With Mother’s Day brunches, graduation celebrations and peak wedding season just around the corner, there’s no better time to give your loved ones a gift that keeps on giving. Bestowing that special someone with high-end investment jewelry is certain to make a big impression in the moment — and for decades to come.

Such investment pieces appreciate in value over time, explains Randi Udell Alper, vice president of London Jewelers — creating a win-win for the gift-giver and the lucky recipient. “The giver gets joy knowing it’s something the recipient will cherish, and the jewel will hold its value.”

And with investment-grade jewelry available at a variety of price points, it’s easy to find something to commemorate any occasion, she says, noting that a college graduate might fancy a bracelet from Cartier or a necklace from Van Cleef & Arpels. “These are things you can hand down to the next generation, and they don’t lose their value. They are timeless classics.”

Whether you’re buying those classics as a gift — or to treat yourself — Udell Alper suggests going with “signed” jewelry: pieces crafted and marked with the name of their design houses, like renowned makers Cartier, Van Cleef & Arpels, Bulgari or David Webb, among others. Over time, such treasures appreciate, and can even skyrocket in value.

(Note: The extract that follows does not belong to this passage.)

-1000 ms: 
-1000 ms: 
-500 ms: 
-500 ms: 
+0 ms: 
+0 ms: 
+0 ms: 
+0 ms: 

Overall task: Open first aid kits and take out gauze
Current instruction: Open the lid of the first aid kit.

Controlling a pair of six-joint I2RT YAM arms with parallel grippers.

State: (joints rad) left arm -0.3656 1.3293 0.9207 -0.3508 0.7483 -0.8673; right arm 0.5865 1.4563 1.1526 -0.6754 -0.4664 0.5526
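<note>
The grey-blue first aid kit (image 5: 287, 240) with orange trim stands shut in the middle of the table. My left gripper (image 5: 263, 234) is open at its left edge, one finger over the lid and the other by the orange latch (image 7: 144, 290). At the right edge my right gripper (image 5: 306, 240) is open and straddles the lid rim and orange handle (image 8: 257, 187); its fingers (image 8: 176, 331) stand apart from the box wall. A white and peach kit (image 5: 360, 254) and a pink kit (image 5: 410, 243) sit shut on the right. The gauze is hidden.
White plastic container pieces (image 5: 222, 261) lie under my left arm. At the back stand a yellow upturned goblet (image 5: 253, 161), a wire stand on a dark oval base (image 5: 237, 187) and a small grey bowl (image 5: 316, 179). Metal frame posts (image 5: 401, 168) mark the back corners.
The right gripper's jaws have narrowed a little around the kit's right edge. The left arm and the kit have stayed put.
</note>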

Kendall Reed, head of fine jewels and global online auctions at Sotheby’s, says crucial factors in classifying investment-grade jewelry include the maker, the era, the workmanship and the materials — with a specific emphasis on the rarity of precious stones. For instance, a dazzler featuring a Burmese ruby or a sapphire from Kashmir — two stones that are considered rarer than diamonds of the same size — would fit the bill. Similarly, any piece with substantial diamonds or colored diamonds will also appreciate in value.

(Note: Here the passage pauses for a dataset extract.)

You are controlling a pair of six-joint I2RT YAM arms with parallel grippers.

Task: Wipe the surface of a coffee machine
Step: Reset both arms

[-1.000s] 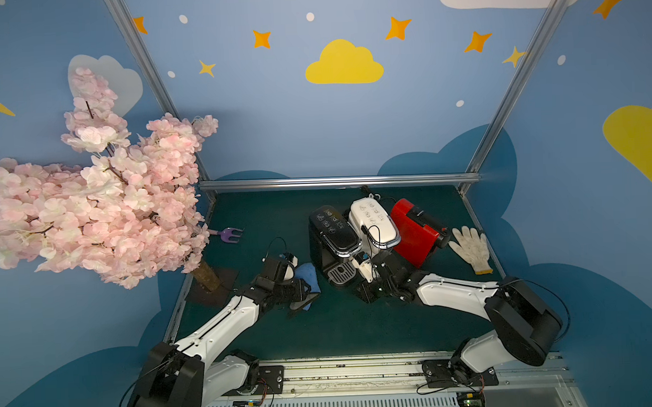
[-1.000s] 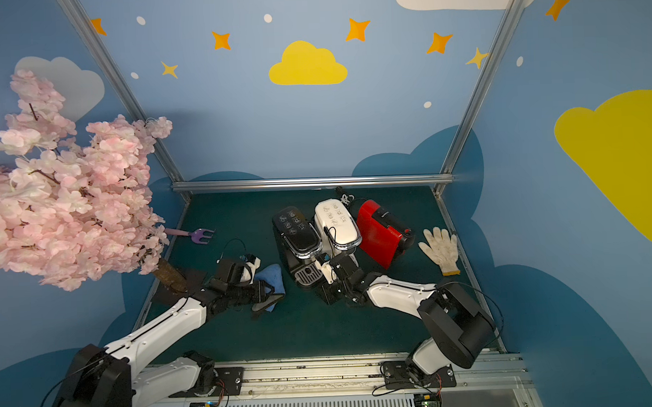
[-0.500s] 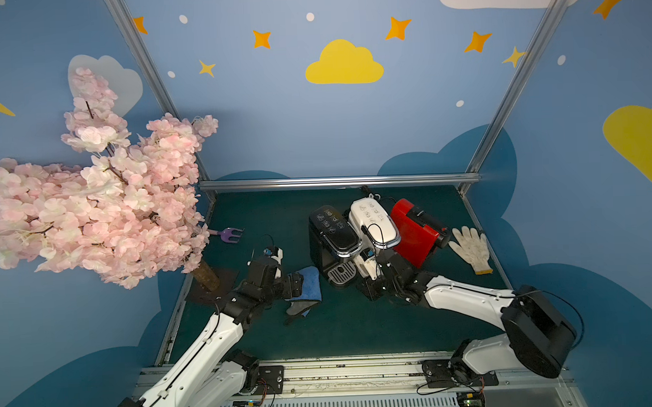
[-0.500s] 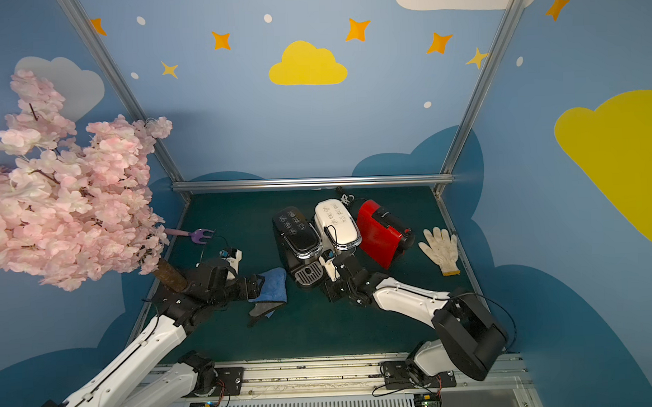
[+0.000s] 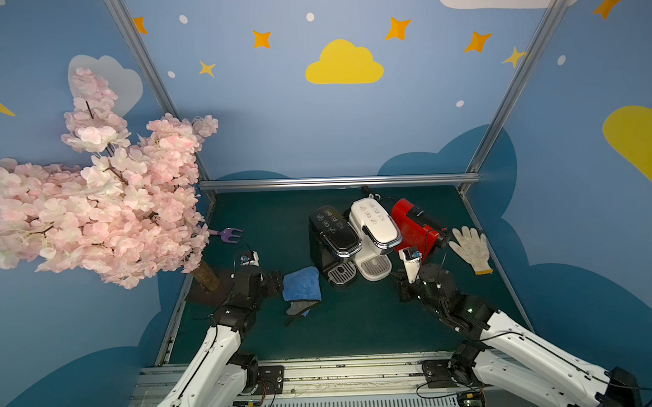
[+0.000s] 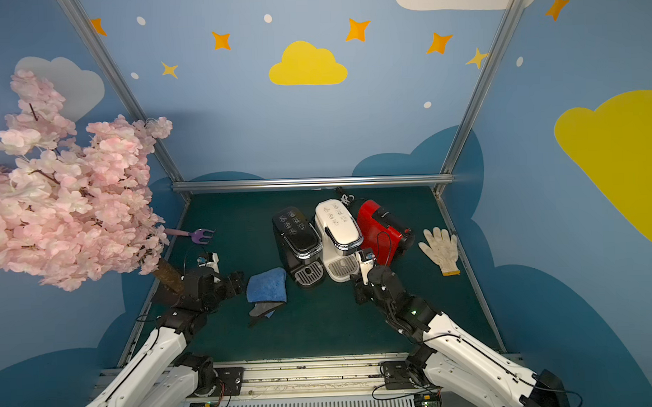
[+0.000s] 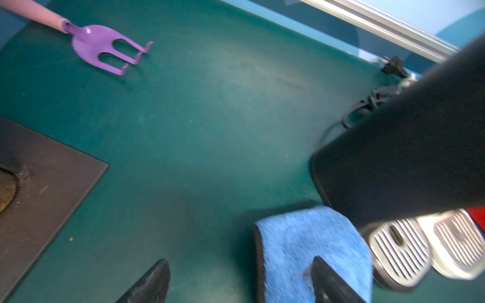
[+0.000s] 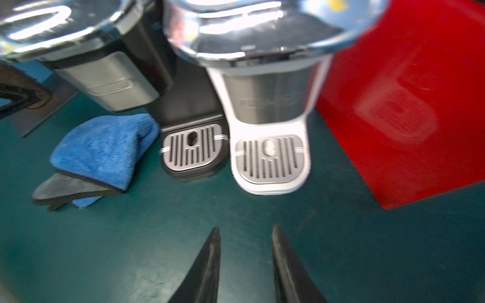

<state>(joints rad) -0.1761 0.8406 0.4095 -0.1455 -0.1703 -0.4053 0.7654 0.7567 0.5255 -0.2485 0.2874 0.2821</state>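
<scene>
Now the left gripper [image 7: 237, 282] stands released, jaws spread wide with only the green mat [image 7: 199, 147] between them. One of its fingers [image 7: 330, 283] overlaps the near edge of the blue cloth [image 7: 309, 244] in the left wrist view, and we cannot tell whether it touches the fabric. In both top views the cloth [image 5: 302, 285] [image 6: 266, 286] lies folded on the mat, held by nothing, just beside the drip tray of the black coffee machine [image 5: 333, 234]. That machine stands shoulder to shoulder with the white coffee machine [image 5: 373, 225], and the red coffee machine [image 5: 414, 223] is on the white one's far side. The right gripper [image 8: 245, 265] is empty too. Its jaws are parted by a narrow gap with bare mat showing through, and it points at the white machine's drip tray [image 8: 270, 158] from a little way off, touching nothing. Against the picture from a second ago, we see that the left gripper, then down on the cloth with narrower jaws, has let go and backed off toward its own side. The cloth is left close to where it was. The right gripper, then tucked against the foot of the white machine, has drawn back from it.
</scene>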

“A [gold] ‘Love’ bracelet from Cartier is a wonderful piece of jewelry to own, but it is not rare,” Reed explains. “However, Cartier’s ‘Tutti Frutti’ bracelet is going to increase in value over time,” she says, referring to the far rarer Art Deco style, which boasts an explosion of emeralds, rubies, sapphires and diamonds and can take an extravagant amount of hours to craft.

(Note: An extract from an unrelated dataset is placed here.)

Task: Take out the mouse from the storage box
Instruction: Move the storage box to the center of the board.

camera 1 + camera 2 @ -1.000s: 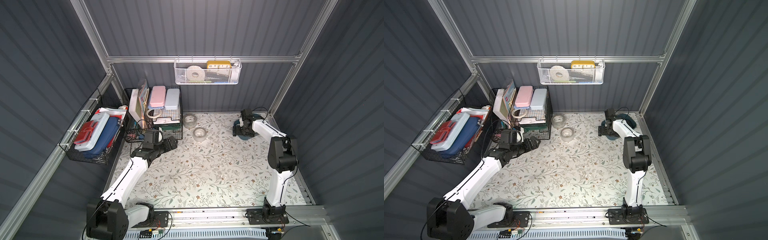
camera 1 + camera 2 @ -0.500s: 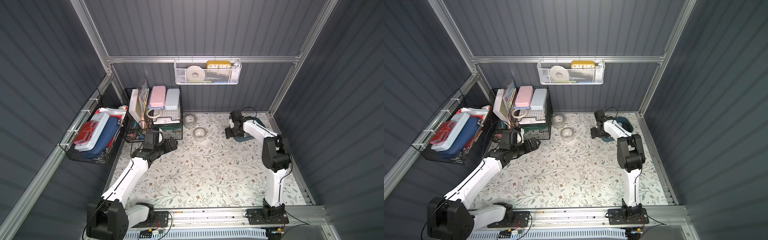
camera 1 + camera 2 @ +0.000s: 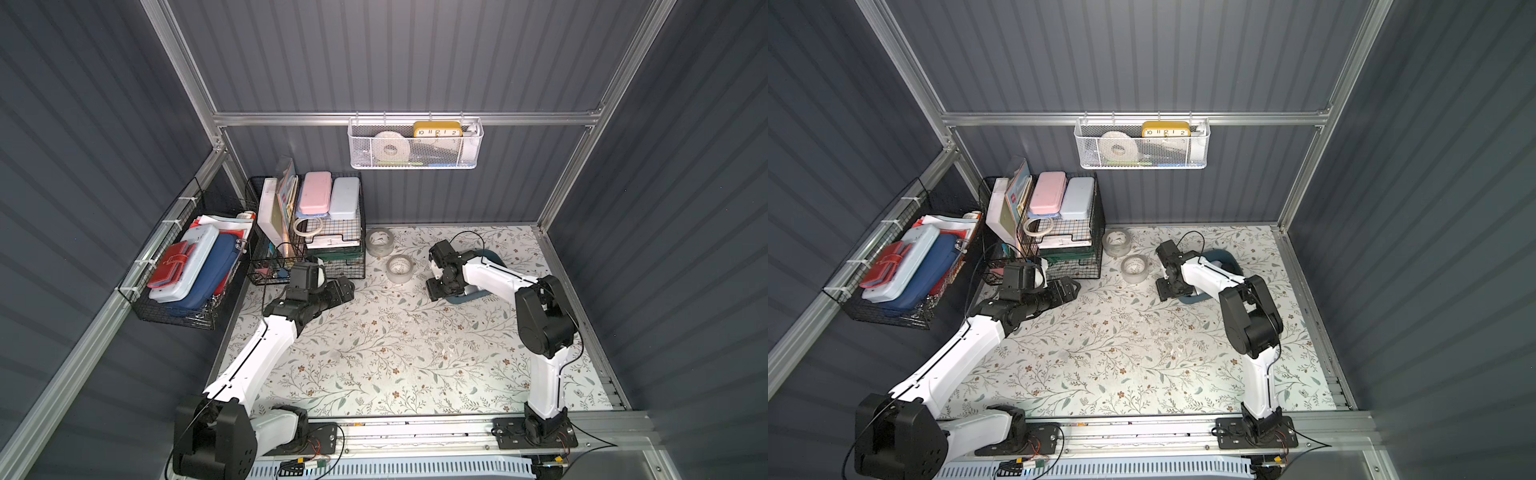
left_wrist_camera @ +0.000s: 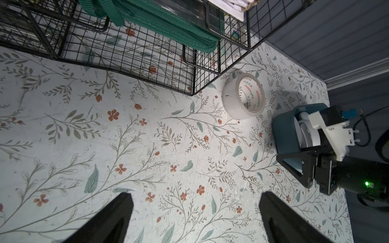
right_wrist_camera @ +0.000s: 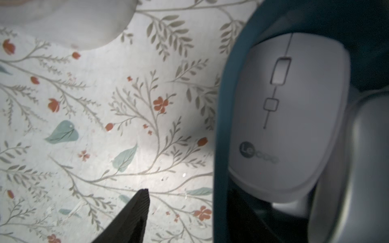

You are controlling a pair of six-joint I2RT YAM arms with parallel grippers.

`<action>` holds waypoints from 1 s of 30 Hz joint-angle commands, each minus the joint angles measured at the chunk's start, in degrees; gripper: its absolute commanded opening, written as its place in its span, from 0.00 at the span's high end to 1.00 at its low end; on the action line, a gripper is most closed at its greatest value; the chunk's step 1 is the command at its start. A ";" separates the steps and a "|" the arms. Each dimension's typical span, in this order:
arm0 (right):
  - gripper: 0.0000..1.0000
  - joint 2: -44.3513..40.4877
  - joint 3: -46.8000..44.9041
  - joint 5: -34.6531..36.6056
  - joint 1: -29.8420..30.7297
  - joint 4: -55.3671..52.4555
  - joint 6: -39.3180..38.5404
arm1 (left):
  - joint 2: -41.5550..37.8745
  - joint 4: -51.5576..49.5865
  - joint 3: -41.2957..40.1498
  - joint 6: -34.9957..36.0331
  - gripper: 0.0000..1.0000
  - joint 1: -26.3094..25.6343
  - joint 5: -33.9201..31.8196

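Observation:
The storage box (image 3: 495,258) is a shallow dark teal tub at the back right of the mat; its wall (image 5: 221,126) shows close up in the right wrist view. A white mouse (image 5: 290,117) lies inside against that wall, with a second pale mouse (image 5: 349,168) beside it. My right gripper (image 5: 189,189) is open and straddles the wall: one finger (image 5: 136,208) over the mat outside, clear of the wall, the other inside below the white mouse. It sits at the box's left end (image 3: 440,291). My left gripper (image 4: 195,195) is open and empty over the mat by the wire basket (image 3: 343,289).
Two clear tape rolls (image 3: 379,241) (image 3: 400,268) stand on the mat between the arms. A black wire basket (image 3: 328,232) of cases and papers fills the back left corner. Another black basket (image 3: 187,270) hangs on the left wall and a white mesh basket (image 3: 415,145) on the back rail.
My right arm has swung left along the box to its left end, and its jaws have narrowed. The left arm has not moved.

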 commanded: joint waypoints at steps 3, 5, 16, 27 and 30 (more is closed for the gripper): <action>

Sotheby’s sold a “Tutti Frutti” bracelet in 2002 for around $400,000, Reed notes. “We sold the same bracelet for almost a million dollars in 2016.”

And although unsigned jewelry also has the potential to score big, pieces with a signature from a master design house tend to fare better, she adds. “Be smart about what you’re buying.”

To build your own collection, Reed recommends beginning with staples like a pair of diamond stud earrings, a cocktail ring, an everyday gold necklace, a jewelry watch or a casual bracelet. Build toward a statement necklace or a knockout pair of earrings for evening — “something you can wear [as a stand-alone piece] and people go ‘wow.’ ”

But perhaps the most important rule, Reed tells Alexa, is to buy pieces that you actually want to wear. “We don’t want clients to buy something, put it in a drawer for 50 years, and then pull it out to see if it’s increased in value,” she says. “Jewelry is meant to be worn and loved.”

Advisors at London Jewelers, which offers more than 70 jewelry brands, frequently assist clients in matching new investment pieces with jewelry they already have, providing guidance on how to wear their new additions.

“We steer everyone in the right direction to build a collection,” says Udell Alper. “Clothes and bags come and go, but timeless, classic pieces never go out of style.”